Forever, I’ve wanted to secretly buy the person’s meal behind me in the drive-thru at McDonald’s or wherever we might be. I have thought about how I could do it without being bashful. Like, say to the cashier, “I would like to buy the person’s meal three cars behind me so I can make my get away and they wouldn’t know who did it.”
Today, after a long walk with twinsie and the dogs, I was at the drive-thru at McD’s to get an oatmeal (YES, they did stop selling our oatmeal near us Darn them anyhow.) We have a dual drive-thru, so after I gave my order, I nosed into line behind the cars filing to pick up their Egg McMuffins and coffees. Another car nosed in after giving his order, and I could see he looked very grumpy. Something told me that A, he’s just a grumpy person, B, he just looks grumpy but he’s not really, or C, he’s had a bad start to his day.
I was thinking how fabulous my day started, prayers early, stretching after a good sleep, walking in the dark with my favorite walking person and pups. And I felt bad for Mr Grumpy, even if he’s just a grumpy old guy, I felt bad for him, because something makes him grumpy, right?

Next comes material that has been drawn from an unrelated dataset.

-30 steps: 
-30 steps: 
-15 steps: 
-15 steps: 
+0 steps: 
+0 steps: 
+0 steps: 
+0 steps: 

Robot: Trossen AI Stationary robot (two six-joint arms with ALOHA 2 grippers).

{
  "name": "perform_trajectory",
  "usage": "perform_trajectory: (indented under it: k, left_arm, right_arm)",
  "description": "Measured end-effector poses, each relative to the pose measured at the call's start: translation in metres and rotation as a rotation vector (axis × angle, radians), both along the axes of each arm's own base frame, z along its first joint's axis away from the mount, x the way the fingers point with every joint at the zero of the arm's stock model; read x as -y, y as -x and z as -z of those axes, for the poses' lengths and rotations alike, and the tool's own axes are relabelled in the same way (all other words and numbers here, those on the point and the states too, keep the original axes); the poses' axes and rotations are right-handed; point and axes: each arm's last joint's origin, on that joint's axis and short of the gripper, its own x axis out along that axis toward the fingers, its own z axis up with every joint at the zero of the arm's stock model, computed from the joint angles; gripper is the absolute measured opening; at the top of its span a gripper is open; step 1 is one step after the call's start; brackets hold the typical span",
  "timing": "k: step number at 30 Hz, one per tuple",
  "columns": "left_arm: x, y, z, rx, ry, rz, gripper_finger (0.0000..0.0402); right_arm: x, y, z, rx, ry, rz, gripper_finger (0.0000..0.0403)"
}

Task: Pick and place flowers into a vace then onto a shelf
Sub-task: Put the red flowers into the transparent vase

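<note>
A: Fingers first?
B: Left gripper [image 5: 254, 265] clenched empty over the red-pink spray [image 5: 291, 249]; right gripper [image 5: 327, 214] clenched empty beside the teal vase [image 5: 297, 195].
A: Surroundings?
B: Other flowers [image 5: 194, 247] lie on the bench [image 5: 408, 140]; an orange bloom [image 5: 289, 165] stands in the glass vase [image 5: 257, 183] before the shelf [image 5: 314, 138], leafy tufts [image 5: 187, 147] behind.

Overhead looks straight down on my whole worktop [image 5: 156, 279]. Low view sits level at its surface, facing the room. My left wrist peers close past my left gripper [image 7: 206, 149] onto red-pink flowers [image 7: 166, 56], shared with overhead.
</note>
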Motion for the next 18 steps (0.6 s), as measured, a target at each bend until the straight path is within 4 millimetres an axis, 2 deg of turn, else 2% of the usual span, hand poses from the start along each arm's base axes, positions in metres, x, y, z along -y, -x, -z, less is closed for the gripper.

As I got up to the window, I realized I didn’t have cash for my oatmeal and I was going to need to use my debit card, and so then I won’t have change for the Ronald McDonald kids change box. Woe is, seriously, me. I had no choice but to bite the bullet and pay for Mr Grumpy behind me, and pray that he had to wait for his meal so I could make my getaway.
So, I nonchalantly said, “I would like to pay for the gentleman’s breakfast behind me.” And the gal, nodded, and rang up the two orders and I could see that my bag was ready for pick up in the next window, so I grabbed it and took off.
The man did get behind me on the roadway (darn construction) but I kept my eyes on the road. And he turned right as I turned left. I wish I could have looked over and smiled and waved or something, but I just sat there looking straight ahead expressionless.
So, I’m starting to get this down. My first try, was mediocre at best. I have no idea how that made that man feel and I will never know, but I hope that he felt good drinking that large coffee with extra sugar and extra cream (cheap date this time around), and that it did make his day better. I wonder if I had just looked over and smiled as we sat at the light if that would have made it even better? I don’t know. I’m a sneaky giver novice, but I plan on being bolder and doing it more often. If I can’t give change to Ronald McDonald, I hope I can change the day of someone behind me.